Friday 14 August 2020

+1 Maintenance report

Hi everyone,
this is my +1 duty report of this week. I was glad to see several others
work on migrations and overall archive health as well - even with a massive
update_excuses it can feel good if you see progress.

Here is a little summary of what I worked on, but I beg your pardon as I'm unsure if
I documented everything, especially some cases that were rather trivial
touch-and-go might be missing.


1. chromium-browser not upgraded to snap in Focal
   - This is less a +1 task than a generic archive dependency issue that
     I quickly looked at after being asked.

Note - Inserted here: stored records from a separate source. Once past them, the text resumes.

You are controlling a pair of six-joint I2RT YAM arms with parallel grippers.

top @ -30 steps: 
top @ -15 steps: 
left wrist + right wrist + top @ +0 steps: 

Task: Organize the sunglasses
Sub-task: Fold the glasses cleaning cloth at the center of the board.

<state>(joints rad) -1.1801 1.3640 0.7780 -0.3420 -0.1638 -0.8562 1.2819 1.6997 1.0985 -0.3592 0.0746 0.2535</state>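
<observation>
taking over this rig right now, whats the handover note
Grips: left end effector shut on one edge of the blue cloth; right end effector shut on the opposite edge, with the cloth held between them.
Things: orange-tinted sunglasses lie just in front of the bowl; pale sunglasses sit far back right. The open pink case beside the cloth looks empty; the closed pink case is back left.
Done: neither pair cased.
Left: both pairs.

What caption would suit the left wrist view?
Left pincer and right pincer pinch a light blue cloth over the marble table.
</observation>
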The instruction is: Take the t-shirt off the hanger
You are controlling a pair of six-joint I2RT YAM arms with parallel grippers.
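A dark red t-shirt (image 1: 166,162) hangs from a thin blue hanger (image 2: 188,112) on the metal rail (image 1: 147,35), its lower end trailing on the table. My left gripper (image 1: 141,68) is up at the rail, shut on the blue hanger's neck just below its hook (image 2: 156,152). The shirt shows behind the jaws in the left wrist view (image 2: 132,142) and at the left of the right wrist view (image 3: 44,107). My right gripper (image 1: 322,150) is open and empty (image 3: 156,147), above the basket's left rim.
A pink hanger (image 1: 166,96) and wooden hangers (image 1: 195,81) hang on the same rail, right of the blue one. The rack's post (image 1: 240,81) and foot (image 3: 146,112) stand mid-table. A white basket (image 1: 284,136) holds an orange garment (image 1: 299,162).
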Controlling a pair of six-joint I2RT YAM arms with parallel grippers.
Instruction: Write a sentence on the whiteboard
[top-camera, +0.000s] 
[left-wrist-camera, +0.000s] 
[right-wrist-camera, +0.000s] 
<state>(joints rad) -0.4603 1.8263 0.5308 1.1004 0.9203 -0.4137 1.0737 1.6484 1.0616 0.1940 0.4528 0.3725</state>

But I found it is known and under
     control at bug LP: #1889106
   - This later became a ubuntu-devel discussion about the use of epoch's in
     package versions for deb-to-snap transitions.


2. groovy rsync was one of the many packages waiting for
   armhf test backlog to resolve - it just needed some help with test triggers
   and then migrated.


3. Haskell was blocked last time I was on +1, I revisited the current state.
   It seems the transition I linked last time [1] is still going on in Debian.
   A few current things one could wonder about being real problems:
   - dependencies libghc-haxr-dev-3000.11.4.1-$hash are odd as the same
     source packages in Debian/Ubuntu 3000.11.4.1-1 built different
     $provides and hence there might be further mismatches.
   - lack of build dependencies, there are many cases waiting for the
     same thing when tracing down the tree - maybe with a bit of work we can
     at least reduce the number blocked in excuses.
     haskell-gtk-strut [2] (and others) -B-depend-> haskell-gi-gdk [3]
     haskell-gi-gdk [3] (and others) ->B-depend-> haskell-gi-pango [4]
     haskell-gi-pango [4](and others) -B-depend-> haskell-haskell-gi-base
     - The latter 'haskell-haskell-gi-base' is not auto-synced v23
       from Debian, but neither did I find a removal
     - unfortunately [5] tells us that it would (even in Debian) not overall be
       ready yet anyway.
     - But since it could unblock so many things in update-excuses I gave
       it a try and it built fine [6] - it worked.
     - Furthermore I checked but there was no removal filed [6] that would
       explain the current lack of the package (someone might have wanted to
       hold all dependent things back)
   - we still have to wait for this to be fully ready as discussed in [1]
     but we could make some steps forward by syncing in haskell-haskell-gi-base.
     Yet I feel it might be removed/blocked-syncing for a reason - hence I
     wanted to ask upfront.
   - After talking to the AAs I learned that this information is another gem
     that can be found in the package publishing history. Yes there was no bug
     nor a sync blocker, but [17] shows "Temporary removal to downgrade to a
     version compatible with available reverse-dependencies"
     - This might (as I have assumed) interact with the ICU transition so we
       should not touch it right now.
     - But as soon as ICU is done one should syncpackage 0.23* of
       haskell-haskell-gi-base to get the haskell transition rolling again.
   - While I'm unsure if anyone actually reads it, I updated the +1 wikie [18]
     about that.
   - The other day Vorlon pinged me (I have updated the wiki page):
      <vorlon> cpaelzer: fyi after yesterday's conversation (and britney
      nagging me about a number of packages that I "uploaded" being stuck in
      -proposed too long ;), I am going ahead and rolling forward the various
      haskell packages that had been rolled back, after confirming they're not
      entangled with any current transitions.  (e.g. the haskell-gi-* stuff
      can't be since it was all removed from release pocket)
   - This unblocked some, but not the whole haskell* yet and as one would
     expect there also are test issues on needs to look after.
     Seems like this will still be with us a while.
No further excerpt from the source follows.